Contribution à l’étude de la gémellité historique entre le droit colonial intermédiaire et le droit national : (1793-1843)

par Jean Wendy Guillaume

Thèse de doctorat en Histoire du droit et des institutions

Sous la direction de Soazick Kerneis.

Soutenue le 27-10-2017

à Paris 10 , dans le cadre de École Doctorale Droit et Science Politique (Nanterre) , en partenariat avec Centre d'histoire et anthropologie du droit (Nanterre) (laboratoire) .

Le président du jury était Éric Millard.

Le jury était composé de Soazick Kerneis, Éric Millard, Gélin Imanes Collot, Ronald Niezen, Carlo Avierl Célius.
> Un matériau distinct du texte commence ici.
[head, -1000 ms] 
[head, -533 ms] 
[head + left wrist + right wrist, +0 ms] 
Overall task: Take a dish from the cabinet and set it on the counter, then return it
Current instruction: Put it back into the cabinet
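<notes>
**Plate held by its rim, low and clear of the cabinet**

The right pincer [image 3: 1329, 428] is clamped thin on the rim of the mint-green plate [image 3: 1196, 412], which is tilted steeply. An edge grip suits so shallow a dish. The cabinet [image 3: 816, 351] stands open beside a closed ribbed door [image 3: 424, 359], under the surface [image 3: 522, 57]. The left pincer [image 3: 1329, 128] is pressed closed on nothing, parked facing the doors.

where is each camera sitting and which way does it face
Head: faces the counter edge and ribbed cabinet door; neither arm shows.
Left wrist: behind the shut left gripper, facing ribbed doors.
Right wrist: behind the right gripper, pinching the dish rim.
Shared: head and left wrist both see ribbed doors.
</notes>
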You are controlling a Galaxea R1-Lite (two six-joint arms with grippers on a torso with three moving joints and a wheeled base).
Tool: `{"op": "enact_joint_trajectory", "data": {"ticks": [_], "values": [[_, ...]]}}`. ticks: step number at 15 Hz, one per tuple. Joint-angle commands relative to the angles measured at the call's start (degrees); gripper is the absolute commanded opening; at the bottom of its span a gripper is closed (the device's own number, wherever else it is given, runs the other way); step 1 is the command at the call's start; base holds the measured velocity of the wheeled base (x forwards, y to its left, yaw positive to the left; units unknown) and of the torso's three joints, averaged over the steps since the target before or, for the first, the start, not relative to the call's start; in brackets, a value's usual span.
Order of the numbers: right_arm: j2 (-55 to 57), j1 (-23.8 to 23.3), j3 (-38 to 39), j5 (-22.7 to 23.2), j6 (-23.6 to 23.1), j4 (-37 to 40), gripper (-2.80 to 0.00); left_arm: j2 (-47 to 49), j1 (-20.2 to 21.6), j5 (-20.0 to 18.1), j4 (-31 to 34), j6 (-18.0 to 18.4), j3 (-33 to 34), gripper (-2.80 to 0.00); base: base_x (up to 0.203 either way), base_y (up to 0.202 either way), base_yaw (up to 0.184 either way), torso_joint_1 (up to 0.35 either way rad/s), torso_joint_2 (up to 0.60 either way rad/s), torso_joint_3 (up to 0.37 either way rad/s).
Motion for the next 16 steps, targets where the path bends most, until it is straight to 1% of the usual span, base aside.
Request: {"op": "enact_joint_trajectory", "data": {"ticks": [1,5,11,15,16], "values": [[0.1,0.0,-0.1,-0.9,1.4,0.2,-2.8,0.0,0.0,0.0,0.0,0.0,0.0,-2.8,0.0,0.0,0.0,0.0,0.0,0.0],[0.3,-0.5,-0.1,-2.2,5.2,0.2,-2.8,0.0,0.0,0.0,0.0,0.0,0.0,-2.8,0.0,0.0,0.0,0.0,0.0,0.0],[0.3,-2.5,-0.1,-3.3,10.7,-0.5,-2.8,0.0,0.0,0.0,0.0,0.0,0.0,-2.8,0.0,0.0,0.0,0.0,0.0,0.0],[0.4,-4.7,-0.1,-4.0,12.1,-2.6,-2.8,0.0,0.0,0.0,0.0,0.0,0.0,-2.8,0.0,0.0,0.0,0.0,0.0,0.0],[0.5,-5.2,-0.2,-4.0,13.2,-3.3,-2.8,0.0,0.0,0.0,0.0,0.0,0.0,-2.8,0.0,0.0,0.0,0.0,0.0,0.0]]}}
Les rapporteurs étaient Gélin Imanes Collot, Ronald Niezen.


  • Résumé

    Deux ans après la grande révolte des esclaves en août 1791 à Saint-Domingue, une période transitoire ou intermédiaire de l’histoire coloniale s’ouvrit à partir des proclamations d’août 1793 et se termina en novembre 1803. De cette période, naquit un ordre juridico-politique nouveau, à partir duquel s’élabora un « nouveau modèle » social colonial, qui deviendra plus tard, mutadis mutandis, le « modèle social haïtien ». À l’analyse, l’étude de ce droit colonial intermédiaire se révèle extrêmement intéressante pour le droit, l’histoire, la sociologie et l’anthropologie, tant la ressemblance entre le droit colonial nouveau et le droit national matriciel (1804-1843), entre le modèle social colonial intermédiaire et celui national est absolument frappante. À titre d’exemple, la question de la citoyenneté qui apparaissait comme un surdéterminant d’importance dans les diverses luttes sociales et politiques était refusée, voire niée aux ci-devant esclaves, diversement qualifiés de nouveaux libres, de cultivateurs ou agriculteurs, tant dans la période intermédiaire que dans celle nationale.Les premiers dirigeants du nouvel État reproduisirent à la perfection les dispositions des actes réglementaires ou législatifs datant de la période intermédiaire dans le but avoué de restaurer la culture et la splendeur de l’ancienne colonie (mais non pas de faire monter en intelligence, en puissance, en dignité et en bien-être les couches sociales haïtiennes inférieures). Ainsi, durant la première moitié du XIXe siècle, les cultivateurs/agriculteurs haïtiens, mais aussi les simples soldats, assistèrent tragiquement – non sans résistance - au dévoiement des idéaux de la révolution haïtienne d’indépendance par les élites politico-économiques (jadis qualifiés d’anciens libres propriétaires), ceux-là mêmes qui se proposaient d’être les gardiens de la plus authentique et émouvante des révolutions de la fin du XVIIIe siècle. Une situation qui ne manqua pas de poser des problèmes politiques profonds et soulever des revendications légitimes de la part des cultivateurs haïtiens, qui, hier encore, se trouvaient exclus du théâtre du droit, du monde de la politique et de l'économie, bref de la société coloniale post-esclavagiste.

  • Titre traduit

    Contribution to the study of twinning history between intermediate colonial law and national law : (1793-1843)


  • Résumé

    Two years after the great revolt of the slaves in august 1791 in Santo Domingo, a transitional or intermediate period of colonial history opened from the proclamations of august 1793 and ended in november 1803. This period led to the birth and the rise of a new juridico-political order, which resulted in a new colonial social "model", which later became, mutatis mutandis, the "Haitian social model". The analysis of this intermediate colonial law proves to be extremely interesting for law, history, sociology and anthropology, as well as the similarity between the new colonial law and national matricial law (1804-1843), between the intermediate colonial social model and the national one is absolutely striking. For example, the question of citizenship, which appeared to be an extremely important determinant in the various social and political struggles, was denied, even denied, to the former slaves, variously referred to as new liberals, farmers or growers, in the intermediate period as well as in the national one. The first leaders of the new state reproduced perfectly the provisions of the regulatory or legislative acts dating from the intermediate period with the avowed aim of restoring the culture and splendor of the former colony (but not of raising intelligence, power, in dignity and in well-being the lower Haitian social strata). Thus, during the first half of the nineteenth century, Haitian farmers and growers, as well as ordinary soldiers, tragically witnessed - not without resistance - the devastation of the ideals of the Haitian revolution of independence by the politico-economic elites the former free owners), the very ones who proposed to be the guardians of the most authentic and moving revolutions of the end of the eighteenth century. A situation which did not fail to pose deep political problems and raise legitimate demands from Haitian farmers, who were, until recently, excluded from the theater of law, the world of politics and the economy, in short the post-slavery colonial society.